• [Exercise]:
Below is a listing; copy all of it exactly.
■ ■ ■
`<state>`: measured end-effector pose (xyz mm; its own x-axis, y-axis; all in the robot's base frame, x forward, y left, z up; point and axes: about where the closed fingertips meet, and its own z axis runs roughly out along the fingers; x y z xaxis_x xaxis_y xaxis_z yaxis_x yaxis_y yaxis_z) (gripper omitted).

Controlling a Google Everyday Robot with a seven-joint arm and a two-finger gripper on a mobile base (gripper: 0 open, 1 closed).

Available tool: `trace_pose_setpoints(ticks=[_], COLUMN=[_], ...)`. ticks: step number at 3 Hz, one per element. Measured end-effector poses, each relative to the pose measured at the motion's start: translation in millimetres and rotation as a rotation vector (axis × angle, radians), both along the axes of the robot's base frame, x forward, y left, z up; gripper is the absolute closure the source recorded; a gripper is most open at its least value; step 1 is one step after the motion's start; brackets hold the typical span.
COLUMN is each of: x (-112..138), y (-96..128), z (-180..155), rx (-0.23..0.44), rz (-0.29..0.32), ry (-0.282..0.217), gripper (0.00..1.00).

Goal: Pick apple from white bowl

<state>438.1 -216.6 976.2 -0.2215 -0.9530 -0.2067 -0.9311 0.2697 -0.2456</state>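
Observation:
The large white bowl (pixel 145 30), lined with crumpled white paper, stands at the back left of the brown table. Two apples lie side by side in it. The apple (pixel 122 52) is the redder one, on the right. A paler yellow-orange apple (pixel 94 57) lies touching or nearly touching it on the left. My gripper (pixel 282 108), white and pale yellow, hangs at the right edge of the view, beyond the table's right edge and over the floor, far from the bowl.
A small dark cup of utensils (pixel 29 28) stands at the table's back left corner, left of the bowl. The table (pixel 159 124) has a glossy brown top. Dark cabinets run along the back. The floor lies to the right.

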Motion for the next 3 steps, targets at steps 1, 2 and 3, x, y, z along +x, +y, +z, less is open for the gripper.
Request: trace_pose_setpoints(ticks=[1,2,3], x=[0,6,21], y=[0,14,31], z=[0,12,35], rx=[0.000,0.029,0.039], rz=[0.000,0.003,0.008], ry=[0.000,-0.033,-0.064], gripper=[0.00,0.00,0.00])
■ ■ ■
• [Answer space]:
`<state>`: measured end-effector pose (xyz mm; its own x-axis, y-axis; all in the robot's base frame, x forward, y left, z up; point and axes: about where the closed fingertips meet, and its own z axis runs roughly out along the fingers; x y z xaxis_x xaxis_y xaxis_z yaxis_x yaxis_y yaxis_z) (gripper omitted).

Controlling a Google Everyday Robot with a seven-joint arm and a two-finger gripper on a mobile base (gripper: 0 open, 1 closed).

Available tool: `trace_pose_setpoints(ticks=[_], COLUMN=[_], ...)`. ticks: step number at 3 Hz, one per element. Measured end-effector poses, each relative to the pose measured at the motion's start: translation in millimetres and rotation as a rotation vector (axis × angle, radians), both along the axes of the robot's base frame, x forward, y left, z up; gripper is the absolute closure the source recorded; a gripper is most open at its least value; step 1 is one step after the motion's start; brackets hold the typical span.
COLUMN is each of: x (-112..138), y (-96..128), z (-180..155), rx (-0.23..0.44), rz (-0.29..0.32), ry (-0.282..0.217), gripper (0.00..1.00).

Goal: Pick apple from white bowl

<state>438.1 -216.6 976.2 -0.2215 -0.9530 -0.2067 -0.9311 0.2697 -0.2456</state>
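Observation:
The large white bowl (pixel 145 30), lined with crumpled white paper, stands at the back left of the brown table. Two apples lie side by side in it. The apple (pixel 122 52) is the redder one, on the right. A paler yellow-orange apple (pixel 94 57) lies touching or nearly touching it on the left. My gripper (pixel 282 108), white and pale yellow, hangs at the right edge of the view, beyond the table's right edge and over the floor, far from the bowl.
A small dark cup of utensils (pixel 29 28) stands at the table's back left corner, left of the bowl. The table (pixel 159 124) has a glossy brown top. Dark cabinets run along the back. The floor lies to the right.
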
Motion for the next 3 steps, targets at steps 1, 2 and 3, x, y, z along +x, +y, +z, less is open for the gripper.
Request: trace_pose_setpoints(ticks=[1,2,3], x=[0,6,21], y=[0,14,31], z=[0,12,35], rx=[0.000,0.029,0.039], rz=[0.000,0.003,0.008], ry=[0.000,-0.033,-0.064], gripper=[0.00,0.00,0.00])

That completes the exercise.